The foods to avoid with psoriasis are common everyday foods that you will have to eliminate or lessen if you want to help get your psoriasis under control.
Psoriasis is a thickening of the skin with the formation of red patches covered with shiny silvery scales that shed continuously. The lesions—mildly sore and itchy—usually affect the elbows, knees, buttocks, back, and scalp, although the plaques may develop elsewhere (finger– and toenails, genitals, anal area, and skinfolds). One to two percent of Americans has some degree of psoriasis, while 10 percent of these have a severe, incapacitating form. About one in twenty have associated arthritis, commonly of the fingers and toes, but sometimes of the spine.
The fundamental cause of psoriasis is not known. One in three appear to have some hereditary factor. The essential problem is an overproduction of epidermal cells. The replacement of these cells takes place every twenty-eight days. In psoriasis, because of rapid production.

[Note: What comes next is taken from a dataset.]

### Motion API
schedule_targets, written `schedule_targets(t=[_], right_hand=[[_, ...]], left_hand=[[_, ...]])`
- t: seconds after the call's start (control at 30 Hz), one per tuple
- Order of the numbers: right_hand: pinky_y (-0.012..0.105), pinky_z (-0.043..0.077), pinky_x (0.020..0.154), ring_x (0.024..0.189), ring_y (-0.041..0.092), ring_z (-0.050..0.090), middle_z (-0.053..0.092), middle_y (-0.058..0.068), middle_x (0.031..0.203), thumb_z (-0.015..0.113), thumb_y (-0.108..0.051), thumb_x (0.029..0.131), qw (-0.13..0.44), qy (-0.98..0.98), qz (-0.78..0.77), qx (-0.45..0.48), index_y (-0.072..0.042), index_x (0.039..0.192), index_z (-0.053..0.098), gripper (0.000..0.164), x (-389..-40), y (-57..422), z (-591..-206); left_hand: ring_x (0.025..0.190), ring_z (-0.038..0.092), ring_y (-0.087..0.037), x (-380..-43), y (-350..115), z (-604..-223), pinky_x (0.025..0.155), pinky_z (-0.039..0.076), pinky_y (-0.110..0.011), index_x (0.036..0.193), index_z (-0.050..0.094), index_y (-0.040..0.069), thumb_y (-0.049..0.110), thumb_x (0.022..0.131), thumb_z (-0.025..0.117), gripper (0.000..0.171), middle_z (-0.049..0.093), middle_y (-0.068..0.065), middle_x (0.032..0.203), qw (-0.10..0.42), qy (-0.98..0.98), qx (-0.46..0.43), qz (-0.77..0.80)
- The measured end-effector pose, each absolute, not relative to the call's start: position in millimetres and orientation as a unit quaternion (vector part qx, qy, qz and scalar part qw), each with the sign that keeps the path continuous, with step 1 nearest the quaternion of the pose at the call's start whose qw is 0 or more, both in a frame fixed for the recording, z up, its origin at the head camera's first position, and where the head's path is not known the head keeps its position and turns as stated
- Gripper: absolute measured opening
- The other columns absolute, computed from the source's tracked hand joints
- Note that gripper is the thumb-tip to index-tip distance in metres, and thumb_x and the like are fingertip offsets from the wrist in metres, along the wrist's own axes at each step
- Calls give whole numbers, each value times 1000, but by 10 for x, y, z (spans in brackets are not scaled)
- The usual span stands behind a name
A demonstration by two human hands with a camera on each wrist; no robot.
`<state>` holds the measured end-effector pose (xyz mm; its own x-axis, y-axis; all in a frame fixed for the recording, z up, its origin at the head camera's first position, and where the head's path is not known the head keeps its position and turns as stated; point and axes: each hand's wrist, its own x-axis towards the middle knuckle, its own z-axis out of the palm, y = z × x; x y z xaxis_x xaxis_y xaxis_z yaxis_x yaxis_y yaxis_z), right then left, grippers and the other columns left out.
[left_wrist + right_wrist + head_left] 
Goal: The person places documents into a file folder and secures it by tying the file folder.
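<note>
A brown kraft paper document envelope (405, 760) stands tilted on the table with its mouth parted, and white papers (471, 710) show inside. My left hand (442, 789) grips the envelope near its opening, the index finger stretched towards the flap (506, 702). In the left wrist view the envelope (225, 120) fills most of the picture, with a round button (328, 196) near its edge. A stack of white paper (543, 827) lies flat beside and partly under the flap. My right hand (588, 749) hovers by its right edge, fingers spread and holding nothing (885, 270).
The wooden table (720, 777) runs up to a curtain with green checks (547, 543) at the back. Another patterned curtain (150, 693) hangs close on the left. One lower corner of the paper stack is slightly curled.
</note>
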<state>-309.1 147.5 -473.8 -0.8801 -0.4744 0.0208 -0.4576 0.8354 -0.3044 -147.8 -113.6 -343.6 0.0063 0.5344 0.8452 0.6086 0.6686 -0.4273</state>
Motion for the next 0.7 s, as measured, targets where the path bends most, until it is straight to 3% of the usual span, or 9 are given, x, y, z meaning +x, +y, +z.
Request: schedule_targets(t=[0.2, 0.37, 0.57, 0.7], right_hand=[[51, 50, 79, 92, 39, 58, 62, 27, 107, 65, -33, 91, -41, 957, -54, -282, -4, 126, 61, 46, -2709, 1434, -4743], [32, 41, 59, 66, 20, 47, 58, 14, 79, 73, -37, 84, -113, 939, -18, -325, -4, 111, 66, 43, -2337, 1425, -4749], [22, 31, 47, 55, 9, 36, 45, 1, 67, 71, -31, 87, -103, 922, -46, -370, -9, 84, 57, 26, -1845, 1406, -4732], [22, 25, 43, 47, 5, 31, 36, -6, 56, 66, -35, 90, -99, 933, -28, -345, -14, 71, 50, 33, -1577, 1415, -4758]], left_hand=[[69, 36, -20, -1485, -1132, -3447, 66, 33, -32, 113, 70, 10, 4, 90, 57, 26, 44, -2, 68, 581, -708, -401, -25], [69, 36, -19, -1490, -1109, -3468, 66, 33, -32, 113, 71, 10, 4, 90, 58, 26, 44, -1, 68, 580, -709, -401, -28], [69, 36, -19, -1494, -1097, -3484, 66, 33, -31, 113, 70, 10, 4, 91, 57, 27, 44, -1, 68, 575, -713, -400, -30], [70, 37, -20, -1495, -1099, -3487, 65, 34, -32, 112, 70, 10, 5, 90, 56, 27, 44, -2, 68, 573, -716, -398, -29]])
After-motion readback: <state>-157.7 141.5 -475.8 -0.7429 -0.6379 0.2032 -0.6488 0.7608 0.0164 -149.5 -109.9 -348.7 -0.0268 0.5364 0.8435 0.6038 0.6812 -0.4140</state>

Replacement occurs in three to four days. The severity of the illness varies widely. An acute attack usually ends spontaneously, but the condition often recurs. Hot weather, humidity, and sunlight aid, while cold weather hinders recovery. Emotional stress, an infection such as a sore throat, an injury of the skin, alcohol, and general debility tend to precipitate an attack. In psoriasis, the nails characteristically become pitted, contain spots of yellowish discoloration, and toward the tips may separate from their beds.

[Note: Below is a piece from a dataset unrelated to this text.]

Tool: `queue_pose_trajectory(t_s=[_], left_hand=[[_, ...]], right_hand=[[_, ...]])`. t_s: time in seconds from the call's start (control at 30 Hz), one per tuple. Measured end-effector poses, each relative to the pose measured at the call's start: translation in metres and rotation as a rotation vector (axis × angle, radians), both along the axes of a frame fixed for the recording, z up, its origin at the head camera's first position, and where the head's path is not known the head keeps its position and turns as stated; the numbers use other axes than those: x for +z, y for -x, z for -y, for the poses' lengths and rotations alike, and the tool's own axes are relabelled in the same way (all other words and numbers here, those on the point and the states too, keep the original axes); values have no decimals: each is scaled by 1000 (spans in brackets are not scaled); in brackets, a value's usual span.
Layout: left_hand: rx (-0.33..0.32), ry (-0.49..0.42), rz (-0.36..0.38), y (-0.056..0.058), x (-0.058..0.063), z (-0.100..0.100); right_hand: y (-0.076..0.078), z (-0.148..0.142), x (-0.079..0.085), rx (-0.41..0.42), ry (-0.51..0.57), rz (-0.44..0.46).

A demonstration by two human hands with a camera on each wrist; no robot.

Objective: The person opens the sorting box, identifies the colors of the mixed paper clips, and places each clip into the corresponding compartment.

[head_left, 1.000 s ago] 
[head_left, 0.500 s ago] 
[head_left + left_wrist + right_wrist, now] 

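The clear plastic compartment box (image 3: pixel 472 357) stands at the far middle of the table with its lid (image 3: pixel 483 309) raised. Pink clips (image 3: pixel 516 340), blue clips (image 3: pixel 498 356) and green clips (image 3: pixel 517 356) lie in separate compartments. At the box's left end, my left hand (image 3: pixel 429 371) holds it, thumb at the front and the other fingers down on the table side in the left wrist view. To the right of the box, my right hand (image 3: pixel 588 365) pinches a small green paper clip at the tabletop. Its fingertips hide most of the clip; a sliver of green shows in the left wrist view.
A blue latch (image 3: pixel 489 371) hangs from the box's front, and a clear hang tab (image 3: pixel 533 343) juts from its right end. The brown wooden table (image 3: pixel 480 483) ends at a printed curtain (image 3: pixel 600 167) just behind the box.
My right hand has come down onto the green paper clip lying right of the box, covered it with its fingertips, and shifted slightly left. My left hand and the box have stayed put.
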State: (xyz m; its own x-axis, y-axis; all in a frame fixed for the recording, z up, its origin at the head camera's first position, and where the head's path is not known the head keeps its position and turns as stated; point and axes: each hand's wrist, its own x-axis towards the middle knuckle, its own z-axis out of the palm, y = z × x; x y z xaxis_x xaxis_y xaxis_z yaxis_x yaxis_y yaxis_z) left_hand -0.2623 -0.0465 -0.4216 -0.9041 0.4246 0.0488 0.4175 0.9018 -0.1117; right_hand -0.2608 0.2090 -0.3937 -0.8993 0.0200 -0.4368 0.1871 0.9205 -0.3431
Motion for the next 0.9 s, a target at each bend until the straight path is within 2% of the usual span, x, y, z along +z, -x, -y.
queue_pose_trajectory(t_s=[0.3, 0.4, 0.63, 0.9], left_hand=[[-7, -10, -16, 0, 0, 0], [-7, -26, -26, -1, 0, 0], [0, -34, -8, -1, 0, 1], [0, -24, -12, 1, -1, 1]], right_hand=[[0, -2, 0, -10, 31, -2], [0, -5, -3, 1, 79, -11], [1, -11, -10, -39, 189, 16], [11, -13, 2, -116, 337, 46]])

Foods to avoid With psoriasis
SATURATED FAT: You can find saturated fats in milk, dairy products (cheese, cream, and butter), meat, bacon, sausages, pate, and other meat derivatives. Its consumption worsens psoriasis.
MILK: Milk and dairy products, in general, exacerbate most skin diseases, including psoriasis.
MEAT: Meat and particularly variety meats encourage the inflammatory processes and psoriasis because of their arachidonic acid content.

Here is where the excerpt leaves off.